ENGLISH IMP ARTICLE imp for IBPS RRB OFFICER SCALE 1
In August 2014, the World Health Organization declared the epidemic of Ebola virus disease (EVD) in West Africa as a public health emergency of international concern. This was the first in more than 20 outbreaks since EVD was identified in 1976 that such a declaration was made.1 pandemic, combined all previous EVD outbreaks have accounted for more cases of EVD 28,616 cases and 11,310 people With the death of 2. reported, the majority of the 3 cases, Guinea, Liberia, and other western African countries in Sierra Leone, with a small number of cases, 4 Europe, and the United States States.5 last EVD. While crossing, it was controlled by the implementation of strategies for identification of segregation of cases, segregation of case patients, and contact tracing, the scope of the epidemic and the period explained the importance of establishing additional preventive devices such as an effective vaccine.

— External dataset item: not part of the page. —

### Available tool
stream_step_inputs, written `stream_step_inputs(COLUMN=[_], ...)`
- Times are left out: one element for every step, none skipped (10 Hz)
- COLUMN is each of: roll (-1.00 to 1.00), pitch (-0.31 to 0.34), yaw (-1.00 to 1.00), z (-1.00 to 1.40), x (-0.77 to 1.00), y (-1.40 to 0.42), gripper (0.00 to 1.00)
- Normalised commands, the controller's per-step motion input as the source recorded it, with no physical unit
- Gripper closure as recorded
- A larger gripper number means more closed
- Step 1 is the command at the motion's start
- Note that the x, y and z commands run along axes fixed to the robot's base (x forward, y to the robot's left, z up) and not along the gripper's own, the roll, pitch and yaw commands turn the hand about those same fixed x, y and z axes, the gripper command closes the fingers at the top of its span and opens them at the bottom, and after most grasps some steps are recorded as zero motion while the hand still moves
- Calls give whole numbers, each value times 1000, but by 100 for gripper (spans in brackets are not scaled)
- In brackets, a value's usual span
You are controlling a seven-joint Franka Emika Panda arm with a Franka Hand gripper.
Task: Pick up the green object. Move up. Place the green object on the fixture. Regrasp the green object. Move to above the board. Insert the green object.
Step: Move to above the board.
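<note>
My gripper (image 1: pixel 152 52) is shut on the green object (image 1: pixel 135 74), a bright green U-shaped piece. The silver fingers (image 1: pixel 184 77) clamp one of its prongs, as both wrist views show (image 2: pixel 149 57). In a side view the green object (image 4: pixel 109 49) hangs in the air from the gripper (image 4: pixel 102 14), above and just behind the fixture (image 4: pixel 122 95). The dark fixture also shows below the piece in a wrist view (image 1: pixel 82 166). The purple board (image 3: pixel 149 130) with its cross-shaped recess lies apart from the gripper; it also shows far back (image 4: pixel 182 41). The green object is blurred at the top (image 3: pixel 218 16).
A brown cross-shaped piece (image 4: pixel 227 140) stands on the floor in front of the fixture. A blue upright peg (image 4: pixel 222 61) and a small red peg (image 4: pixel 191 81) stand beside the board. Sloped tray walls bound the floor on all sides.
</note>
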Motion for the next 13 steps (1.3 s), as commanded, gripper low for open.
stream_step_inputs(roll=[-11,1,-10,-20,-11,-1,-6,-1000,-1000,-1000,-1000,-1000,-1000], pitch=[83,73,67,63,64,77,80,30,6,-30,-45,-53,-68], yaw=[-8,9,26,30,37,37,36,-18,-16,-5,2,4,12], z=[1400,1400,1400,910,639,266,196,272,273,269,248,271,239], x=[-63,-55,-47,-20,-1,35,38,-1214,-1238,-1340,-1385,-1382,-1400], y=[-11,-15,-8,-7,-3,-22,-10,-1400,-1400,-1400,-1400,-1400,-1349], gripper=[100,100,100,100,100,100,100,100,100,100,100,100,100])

Ebola virus is a 19-kb, a phytovirus with non-fragmented, negative-stranded RNA genomes, which encodes seven viral proteins. Surface glycoprotein mediates viral penetration in host cells 7,8 and has been the primary antigenic target for vaccine development. 9 A series of gene-based approach to developing Ebola vaccine in the first Ebola challenge study involving Ebola vaccine with non-primates, 10-12 and three early generation candidates, we have previously evaluated because 2003 and 2009 of the worsened theoretical security concerns were included. Between -15 was evaluated in clinical trials, Ebola glycoprotein cytothheid effects in cell culture, 7 Early Antigens Dies Tronsmemebran-deleted version of the glycoprotein 13 Inon and a full-length glycoprotein antigen which includes an amino acid mutation. 14 No safety concerns were identified from these vaccines, but advanced development did not follow because immunogenicity and post-preclinical efficacy results were considered inadequate. Therefore, full-length wild-type glycoprotein distributed by DNA vaccination was evaluated clinically and it was shown immunogenic. 15 These figures supported the accelerated development of the chimpanzee adenovirus type 3 (CAD3) vaccine vector described here, that wild type Glycoprotein Zaire and Sudan species from Ebolaivirus
CAD3 Ebola Vaccine (CAD-3-EBO) is based on the performance of clinical development based on the performance of significant efficacy in a non-primitive challenge challenge model of low-level antioxidant antibody 5 weeks in 10 months of non-injection and partial efficacy. Was chosen for. In addition to the human population, cAd3-EBO recombinant modified chickpeas with Ankara (MVA), a boost wild type glycoprotein vaccine, which results in more durable protection than challenges at 10 months.16 non-primate primes
Clinical development of the CAD 3-EBO Vaccine began in 2011; In response to the emerging outbreak in a former investigative New Drug Application (former IND), the Food and Drug Administration (FDA) was introduced in 2013, and for the first quarter of 2015 though a Phase 1 clinical trial was scheduled for May In 2014, we started CAD 3-EBO Phase 1 Clinical Test, working closely with FDA and conducting standard scheduling. In November 2014, we reported the initial safety and immunization alternatives of the vaccine. Here we report the updated results, including results in regards to the long-term stability of the cAd3-EBO vaccine in healthy adults.